Si parte dalla condivisione di best practices, come il pacchetto francese Lagarde, un insieme di iniziative del governo per accompagnare le pmi ai mercati internazionali. Azioni concrete, informative e finanziarie, legate da un comune denominatore: la volontà di diffondere tra i giovani la “cultura” dell'internazionalizzazione e di formare così una nuova generazione di esperti, attraverso un lungimirante investimento di lungo periodo. Per questo spiccano misure dedicate alle neoassunzioni, con agevolazioni per le imprese e incentivi a favore delle esperienze dirette all'estero. Ancor più interessante, se si pensa che la Francia è relativamente neofita in questo campo.
La Germania, invece, riserva grande attenzione al supporto informativo e agevola il legame tra imprese ed organizzazioni specializzate. La Spagna vanta un programma finanziario volto a promuovere il primo contatto con i mercati esteri, che arriva a coprire persino le spese di viaggio.

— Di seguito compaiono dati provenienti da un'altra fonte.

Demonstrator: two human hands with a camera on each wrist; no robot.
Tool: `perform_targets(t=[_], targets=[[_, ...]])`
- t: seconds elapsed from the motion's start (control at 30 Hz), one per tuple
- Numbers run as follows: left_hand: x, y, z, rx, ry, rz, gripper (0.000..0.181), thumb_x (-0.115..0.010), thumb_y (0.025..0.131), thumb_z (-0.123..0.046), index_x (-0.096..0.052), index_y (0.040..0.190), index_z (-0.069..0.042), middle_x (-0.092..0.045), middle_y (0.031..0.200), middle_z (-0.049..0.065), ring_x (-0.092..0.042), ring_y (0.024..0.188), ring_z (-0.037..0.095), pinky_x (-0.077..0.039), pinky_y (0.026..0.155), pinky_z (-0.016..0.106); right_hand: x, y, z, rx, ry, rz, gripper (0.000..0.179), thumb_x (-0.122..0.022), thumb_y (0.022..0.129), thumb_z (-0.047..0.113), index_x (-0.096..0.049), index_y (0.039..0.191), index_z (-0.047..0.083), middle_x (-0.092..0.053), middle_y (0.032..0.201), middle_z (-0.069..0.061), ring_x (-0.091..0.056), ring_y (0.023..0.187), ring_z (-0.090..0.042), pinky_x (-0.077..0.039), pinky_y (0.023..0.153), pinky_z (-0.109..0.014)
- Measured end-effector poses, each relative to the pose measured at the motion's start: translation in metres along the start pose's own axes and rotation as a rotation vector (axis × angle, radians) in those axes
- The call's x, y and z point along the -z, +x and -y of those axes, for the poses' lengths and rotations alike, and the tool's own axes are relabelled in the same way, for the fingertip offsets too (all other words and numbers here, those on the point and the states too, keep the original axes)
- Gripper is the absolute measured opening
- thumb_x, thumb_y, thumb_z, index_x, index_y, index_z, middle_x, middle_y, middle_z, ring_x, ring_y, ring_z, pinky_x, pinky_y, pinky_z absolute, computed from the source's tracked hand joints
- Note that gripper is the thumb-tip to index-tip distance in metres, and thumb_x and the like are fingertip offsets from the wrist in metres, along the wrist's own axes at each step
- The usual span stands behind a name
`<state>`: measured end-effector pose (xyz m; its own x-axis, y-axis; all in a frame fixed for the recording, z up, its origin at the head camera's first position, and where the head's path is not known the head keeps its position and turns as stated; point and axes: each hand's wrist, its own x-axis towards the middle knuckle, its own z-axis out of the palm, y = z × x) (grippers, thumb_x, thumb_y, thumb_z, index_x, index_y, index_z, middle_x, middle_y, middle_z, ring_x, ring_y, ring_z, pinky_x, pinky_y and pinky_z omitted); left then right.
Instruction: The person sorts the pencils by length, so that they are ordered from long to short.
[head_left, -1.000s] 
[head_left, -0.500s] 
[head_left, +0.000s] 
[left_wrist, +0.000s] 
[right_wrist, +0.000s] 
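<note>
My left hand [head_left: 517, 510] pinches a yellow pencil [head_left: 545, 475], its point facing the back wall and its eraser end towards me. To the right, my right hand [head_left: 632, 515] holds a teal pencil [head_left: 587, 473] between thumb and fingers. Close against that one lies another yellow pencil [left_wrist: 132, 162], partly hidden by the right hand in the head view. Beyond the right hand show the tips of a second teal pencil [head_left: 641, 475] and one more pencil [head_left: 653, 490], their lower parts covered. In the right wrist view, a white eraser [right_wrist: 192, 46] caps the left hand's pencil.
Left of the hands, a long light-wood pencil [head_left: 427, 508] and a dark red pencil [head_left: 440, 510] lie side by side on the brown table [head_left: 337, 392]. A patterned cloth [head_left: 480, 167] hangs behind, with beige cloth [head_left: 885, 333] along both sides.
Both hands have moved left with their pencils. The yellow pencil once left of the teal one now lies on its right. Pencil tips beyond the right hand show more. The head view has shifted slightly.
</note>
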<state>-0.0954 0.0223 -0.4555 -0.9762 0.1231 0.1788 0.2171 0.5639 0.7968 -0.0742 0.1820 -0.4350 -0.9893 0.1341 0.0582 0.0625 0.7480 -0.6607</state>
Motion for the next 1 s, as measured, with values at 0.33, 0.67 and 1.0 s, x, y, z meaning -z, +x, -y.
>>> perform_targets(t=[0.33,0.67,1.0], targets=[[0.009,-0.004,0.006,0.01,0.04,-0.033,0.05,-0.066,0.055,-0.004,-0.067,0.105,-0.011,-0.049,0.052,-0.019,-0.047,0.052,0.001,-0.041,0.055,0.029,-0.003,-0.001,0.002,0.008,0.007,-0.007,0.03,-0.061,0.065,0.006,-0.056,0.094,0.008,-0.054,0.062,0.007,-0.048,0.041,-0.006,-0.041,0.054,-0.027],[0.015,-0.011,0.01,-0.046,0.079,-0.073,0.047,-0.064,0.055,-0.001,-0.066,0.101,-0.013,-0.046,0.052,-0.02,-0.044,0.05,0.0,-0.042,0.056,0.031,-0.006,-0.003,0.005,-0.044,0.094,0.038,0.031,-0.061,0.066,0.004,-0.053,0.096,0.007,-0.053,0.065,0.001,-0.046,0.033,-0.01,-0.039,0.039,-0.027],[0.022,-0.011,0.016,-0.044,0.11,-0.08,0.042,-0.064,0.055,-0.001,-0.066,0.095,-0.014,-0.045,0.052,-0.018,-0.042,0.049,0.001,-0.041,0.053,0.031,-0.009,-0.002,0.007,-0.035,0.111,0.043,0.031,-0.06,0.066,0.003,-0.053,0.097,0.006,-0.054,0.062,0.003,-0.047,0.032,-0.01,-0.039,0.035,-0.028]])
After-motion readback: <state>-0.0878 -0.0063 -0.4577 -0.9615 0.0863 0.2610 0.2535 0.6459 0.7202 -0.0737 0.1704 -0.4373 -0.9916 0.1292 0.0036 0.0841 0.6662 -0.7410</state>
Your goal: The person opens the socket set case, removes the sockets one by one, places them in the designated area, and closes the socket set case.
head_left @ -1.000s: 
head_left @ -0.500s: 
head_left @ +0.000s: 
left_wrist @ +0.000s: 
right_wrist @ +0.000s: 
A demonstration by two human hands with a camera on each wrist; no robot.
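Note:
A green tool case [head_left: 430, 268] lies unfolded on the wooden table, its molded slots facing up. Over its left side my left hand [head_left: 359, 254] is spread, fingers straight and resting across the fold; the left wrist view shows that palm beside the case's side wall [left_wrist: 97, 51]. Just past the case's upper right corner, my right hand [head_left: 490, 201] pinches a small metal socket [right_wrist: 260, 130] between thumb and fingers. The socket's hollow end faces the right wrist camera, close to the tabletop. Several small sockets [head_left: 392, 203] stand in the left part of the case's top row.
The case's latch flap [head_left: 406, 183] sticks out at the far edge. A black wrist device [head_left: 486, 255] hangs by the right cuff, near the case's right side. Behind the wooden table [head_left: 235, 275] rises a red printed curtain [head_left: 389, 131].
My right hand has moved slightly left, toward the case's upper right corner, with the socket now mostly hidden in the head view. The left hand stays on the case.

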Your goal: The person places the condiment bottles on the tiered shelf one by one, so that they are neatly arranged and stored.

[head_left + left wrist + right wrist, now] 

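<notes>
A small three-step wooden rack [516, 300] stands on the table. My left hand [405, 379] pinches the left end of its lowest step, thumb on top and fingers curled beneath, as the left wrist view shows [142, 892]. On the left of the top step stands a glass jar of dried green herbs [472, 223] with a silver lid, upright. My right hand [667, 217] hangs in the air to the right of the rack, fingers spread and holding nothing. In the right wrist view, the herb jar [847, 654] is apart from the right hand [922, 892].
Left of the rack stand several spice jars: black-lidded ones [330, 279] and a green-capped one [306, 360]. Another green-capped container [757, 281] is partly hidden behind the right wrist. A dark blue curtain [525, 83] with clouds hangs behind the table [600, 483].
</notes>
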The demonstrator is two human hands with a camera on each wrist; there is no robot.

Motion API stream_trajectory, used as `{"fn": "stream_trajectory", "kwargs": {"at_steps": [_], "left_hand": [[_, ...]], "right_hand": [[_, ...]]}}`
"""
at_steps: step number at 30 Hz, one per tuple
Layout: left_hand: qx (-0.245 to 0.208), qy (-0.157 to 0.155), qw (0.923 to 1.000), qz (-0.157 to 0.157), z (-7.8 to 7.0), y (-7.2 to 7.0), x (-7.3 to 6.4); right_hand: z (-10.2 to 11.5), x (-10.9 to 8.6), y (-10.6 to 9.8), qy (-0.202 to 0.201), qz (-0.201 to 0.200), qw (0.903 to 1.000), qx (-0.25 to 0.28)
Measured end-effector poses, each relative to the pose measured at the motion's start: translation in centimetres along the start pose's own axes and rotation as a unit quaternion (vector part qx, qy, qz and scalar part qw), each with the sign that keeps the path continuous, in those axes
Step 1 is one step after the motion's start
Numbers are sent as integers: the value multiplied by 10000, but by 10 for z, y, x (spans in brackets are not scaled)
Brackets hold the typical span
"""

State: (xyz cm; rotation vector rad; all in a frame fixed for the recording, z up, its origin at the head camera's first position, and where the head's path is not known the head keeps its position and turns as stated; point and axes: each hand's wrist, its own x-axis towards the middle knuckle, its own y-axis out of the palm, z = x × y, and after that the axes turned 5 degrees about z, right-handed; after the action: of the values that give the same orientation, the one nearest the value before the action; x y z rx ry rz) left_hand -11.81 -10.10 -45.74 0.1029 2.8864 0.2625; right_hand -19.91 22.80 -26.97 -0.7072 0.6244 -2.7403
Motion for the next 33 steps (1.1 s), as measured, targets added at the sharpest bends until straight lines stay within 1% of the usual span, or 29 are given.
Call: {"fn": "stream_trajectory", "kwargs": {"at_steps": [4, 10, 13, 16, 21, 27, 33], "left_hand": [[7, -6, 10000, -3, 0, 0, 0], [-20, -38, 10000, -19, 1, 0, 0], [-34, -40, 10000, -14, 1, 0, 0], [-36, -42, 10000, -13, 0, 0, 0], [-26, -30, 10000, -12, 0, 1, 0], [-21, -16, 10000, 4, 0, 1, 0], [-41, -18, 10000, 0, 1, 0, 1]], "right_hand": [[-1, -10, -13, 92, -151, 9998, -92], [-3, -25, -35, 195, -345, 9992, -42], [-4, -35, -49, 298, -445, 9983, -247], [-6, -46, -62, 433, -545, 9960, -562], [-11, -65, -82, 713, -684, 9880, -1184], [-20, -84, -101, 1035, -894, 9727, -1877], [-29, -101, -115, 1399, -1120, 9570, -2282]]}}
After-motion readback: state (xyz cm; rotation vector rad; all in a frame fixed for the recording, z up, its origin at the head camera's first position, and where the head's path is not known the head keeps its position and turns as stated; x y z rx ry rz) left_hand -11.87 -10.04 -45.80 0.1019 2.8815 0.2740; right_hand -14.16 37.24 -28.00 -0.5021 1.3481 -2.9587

Per quanto riguarda l'Italia, i plus non nascondono i nostri limiti. Da noi si dà grande importanza allo strumento agevolativo per fornire ad esempio un supporto nelle fasi legate alla realizzazione di investimenti produttivi e commerciali all'estero. Tuttavia il limite è quello già sottolineato per il contesto economico generale e consiste nella consueta difficoltà burocratica di dare l'avvio a nuove attività, nella tassazione, nella necessità di rendere più flessibile la normativa dei contratti di lavoro. Anche le stesse agevolazioni, si passi il gioco di parole, non sono accessibili “agevolmente”. I tempi biblici, le difficoltà di accesso e la mancanza di continuità nel tempo nell'operatività delle agevolazioni, dovuta alla precaria situazione della finanza pubblica, costituiscono i limiti dei nostri interventi.
Il confronto tra il nostro e gli altri sistemi, dunque, evidenzia un quadro di luci ed ombre ben definito. In tema di internazionalizzazione, di fronte ad altri limiti, in positivo il nostro è il paese che più degli altri sostiene all'estero la propria immagine, il Made in Italy.
Né è possibile pensare che la capacità di introdurre riforme, abbia annullato i problemi di Germania o Francia: di sicuro, quello che oggi chiamiamo benchmarking dovrebbe servire da stimolo alla politica italiana - di qualsiasi colore - cosicché, superati i limiti acquisiti, si dia un nuovo impulso concreto alle riforme. Perché, per citare Montezemolo, non si rischi di “pagare tra qualche anno, le non scelte di oggi”.